--- Records for this task Enclosed Below ---

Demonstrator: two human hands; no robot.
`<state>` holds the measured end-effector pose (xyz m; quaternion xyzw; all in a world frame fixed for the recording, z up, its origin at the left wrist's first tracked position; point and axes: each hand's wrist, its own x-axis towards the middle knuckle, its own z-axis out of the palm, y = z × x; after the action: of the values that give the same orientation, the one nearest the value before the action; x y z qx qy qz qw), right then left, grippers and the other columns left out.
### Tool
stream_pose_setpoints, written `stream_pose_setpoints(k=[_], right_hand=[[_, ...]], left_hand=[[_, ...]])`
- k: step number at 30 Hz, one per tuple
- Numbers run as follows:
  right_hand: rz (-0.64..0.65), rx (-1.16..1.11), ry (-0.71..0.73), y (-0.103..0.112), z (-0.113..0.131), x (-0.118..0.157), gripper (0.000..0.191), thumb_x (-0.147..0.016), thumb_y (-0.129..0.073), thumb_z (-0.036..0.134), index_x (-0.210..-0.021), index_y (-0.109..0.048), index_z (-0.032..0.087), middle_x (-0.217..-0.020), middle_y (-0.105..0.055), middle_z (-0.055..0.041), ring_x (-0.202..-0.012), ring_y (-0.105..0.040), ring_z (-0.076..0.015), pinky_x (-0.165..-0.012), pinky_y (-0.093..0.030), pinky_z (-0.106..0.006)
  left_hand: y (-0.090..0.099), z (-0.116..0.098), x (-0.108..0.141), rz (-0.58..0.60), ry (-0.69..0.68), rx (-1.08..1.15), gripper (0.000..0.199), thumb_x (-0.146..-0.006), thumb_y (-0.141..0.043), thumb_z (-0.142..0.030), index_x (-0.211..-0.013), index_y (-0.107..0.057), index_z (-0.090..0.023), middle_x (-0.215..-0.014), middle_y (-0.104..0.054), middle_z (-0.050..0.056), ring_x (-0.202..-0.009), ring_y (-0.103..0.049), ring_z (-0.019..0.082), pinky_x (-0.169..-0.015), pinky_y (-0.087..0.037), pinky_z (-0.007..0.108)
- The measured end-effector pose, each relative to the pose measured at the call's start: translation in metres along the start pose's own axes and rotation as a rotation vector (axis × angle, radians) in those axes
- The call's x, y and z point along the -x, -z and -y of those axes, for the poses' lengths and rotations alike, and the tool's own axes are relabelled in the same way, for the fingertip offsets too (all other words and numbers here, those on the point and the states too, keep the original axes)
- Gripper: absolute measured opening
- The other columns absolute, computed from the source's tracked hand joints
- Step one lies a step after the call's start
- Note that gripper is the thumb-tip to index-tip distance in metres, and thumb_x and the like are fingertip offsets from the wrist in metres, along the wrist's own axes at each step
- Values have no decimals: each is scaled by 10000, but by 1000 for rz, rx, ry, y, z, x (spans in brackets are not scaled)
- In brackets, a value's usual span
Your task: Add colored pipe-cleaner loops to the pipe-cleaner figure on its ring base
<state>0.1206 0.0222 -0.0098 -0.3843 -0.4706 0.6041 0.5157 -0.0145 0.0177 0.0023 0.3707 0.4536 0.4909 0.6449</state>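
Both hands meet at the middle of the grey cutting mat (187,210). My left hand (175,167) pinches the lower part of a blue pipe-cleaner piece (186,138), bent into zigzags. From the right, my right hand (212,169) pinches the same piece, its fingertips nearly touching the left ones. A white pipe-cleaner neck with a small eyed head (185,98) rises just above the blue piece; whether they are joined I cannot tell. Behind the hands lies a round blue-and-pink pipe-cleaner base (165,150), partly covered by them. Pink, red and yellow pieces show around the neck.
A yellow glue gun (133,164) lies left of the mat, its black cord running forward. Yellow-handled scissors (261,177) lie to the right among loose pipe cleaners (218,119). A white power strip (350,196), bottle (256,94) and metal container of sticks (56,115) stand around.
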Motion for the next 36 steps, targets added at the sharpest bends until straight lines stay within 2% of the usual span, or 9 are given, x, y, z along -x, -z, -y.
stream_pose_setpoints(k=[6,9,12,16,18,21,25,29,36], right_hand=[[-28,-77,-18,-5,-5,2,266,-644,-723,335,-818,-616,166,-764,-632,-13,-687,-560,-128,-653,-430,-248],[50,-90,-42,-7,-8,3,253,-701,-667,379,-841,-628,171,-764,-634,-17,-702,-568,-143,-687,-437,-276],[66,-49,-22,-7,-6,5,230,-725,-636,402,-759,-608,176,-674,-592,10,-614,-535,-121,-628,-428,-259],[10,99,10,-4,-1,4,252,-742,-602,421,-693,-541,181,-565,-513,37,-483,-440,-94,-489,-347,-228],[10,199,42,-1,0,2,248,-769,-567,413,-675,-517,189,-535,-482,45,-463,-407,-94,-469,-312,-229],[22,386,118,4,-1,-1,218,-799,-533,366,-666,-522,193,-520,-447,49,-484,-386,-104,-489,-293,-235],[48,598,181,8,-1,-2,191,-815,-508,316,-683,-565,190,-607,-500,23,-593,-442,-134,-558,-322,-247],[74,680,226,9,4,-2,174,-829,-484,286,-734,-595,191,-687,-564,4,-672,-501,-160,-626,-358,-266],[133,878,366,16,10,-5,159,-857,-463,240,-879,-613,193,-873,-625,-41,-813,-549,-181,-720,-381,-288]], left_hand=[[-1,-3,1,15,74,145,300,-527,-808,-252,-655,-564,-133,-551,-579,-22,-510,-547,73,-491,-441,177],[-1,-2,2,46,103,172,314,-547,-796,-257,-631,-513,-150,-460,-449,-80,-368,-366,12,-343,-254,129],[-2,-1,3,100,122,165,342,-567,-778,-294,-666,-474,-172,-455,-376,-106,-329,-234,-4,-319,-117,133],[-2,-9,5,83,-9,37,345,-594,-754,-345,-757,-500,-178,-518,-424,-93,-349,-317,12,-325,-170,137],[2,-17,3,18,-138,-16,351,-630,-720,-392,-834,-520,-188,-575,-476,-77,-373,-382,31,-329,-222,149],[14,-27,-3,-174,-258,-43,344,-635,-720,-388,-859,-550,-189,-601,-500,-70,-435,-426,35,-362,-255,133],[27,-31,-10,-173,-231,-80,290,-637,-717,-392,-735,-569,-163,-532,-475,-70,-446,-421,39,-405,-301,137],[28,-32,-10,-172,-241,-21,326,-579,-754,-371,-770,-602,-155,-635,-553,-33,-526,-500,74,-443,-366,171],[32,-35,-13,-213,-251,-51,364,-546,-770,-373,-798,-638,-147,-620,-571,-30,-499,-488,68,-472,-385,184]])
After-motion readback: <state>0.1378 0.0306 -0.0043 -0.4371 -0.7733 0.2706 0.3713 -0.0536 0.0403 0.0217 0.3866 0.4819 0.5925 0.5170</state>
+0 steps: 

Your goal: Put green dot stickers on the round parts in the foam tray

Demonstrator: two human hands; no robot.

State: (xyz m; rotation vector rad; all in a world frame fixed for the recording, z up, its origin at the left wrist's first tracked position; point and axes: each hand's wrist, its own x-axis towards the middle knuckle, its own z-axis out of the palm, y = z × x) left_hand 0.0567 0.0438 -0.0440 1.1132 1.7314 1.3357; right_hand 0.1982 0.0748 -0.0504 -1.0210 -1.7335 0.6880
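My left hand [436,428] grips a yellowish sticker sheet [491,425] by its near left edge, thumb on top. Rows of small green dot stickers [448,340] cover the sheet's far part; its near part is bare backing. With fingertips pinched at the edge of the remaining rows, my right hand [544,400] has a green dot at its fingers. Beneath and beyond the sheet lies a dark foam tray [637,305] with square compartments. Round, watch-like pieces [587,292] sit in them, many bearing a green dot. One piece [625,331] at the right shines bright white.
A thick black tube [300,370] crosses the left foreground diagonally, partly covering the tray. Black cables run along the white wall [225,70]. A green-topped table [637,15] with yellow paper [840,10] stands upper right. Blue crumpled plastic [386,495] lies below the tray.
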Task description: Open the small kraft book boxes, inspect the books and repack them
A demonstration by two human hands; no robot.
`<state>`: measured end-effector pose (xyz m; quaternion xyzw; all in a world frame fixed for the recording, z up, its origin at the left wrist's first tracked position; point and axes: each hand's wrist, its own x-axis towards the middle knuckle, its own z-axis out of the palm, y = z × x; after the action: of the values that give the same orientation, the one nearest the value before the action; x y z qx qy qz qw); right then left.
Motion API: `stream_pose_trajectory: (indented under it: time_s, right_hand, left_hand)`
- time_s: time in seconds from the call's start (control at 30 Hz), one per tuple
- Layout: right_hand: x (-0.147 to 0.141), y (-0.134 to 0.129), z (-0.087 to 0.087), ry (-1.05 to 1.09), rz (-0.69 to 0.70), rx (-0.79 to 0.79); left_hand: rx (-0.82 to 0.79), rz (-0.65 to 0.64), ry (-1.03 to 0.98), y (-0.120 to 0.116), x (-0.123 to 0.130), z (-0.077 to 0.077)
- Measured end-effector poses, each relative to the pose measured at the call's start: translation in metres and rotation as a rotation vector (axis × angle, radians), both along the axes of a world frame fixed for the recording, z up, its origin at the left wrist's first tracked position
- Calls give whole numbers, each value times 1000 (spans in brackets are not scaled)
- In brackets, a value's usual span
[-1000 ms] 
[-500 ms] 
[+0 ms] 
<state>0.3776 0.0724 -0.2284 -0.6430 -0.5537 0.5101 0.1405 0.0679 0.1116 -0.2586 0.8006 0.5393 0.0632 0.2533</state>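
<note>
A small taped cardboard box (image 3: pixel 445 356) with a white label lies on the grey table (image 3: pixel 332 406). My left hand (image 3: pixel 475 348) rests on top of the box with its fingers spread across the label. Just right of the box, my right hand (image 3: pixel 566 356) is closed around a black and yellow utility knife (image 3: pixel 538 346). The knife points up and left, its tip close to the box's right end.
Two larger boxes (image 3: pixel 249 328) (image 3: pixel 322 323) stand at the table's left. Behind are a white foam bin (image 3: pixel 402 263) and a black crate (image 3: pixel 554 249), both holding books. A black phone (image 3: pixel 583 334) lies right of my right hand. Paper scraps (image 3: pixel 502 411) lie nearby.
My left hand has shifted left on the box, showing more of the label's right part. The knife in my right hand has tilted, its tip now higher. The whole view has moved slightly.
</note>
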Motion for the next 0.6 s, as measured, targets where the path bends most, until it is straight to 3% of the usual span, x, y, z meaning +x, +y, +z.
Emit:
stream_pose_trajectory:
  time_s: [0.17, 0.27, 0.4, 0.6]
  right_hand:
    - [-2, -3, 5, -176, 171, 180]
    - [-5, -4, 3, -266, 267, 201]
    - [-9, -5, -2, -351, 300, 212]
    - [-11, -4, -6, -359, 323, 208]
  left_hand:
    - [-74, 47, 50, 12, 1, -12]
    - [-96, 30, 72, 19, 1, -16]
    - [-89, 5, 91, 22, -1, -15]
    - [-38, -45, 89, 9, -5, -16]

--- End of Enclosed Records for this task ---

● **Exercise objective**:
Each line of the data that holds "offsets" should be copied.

● **Answer to this exercise**:
- The call's x, y and z point along the -x, -z and -y of those axes, for the poses' lengths and rotations alike, and the tool's own axes are relabelled in the same way, for the fingertip offsets too (all other words and numbers here, those on the point and the states too, keep the original axes)
- Note that gripper is the thumb-tip to index-tip distance in metres, and thumb_x and the like are fingertip offsets from the wrist in metres, along the wrist's own axes at each step

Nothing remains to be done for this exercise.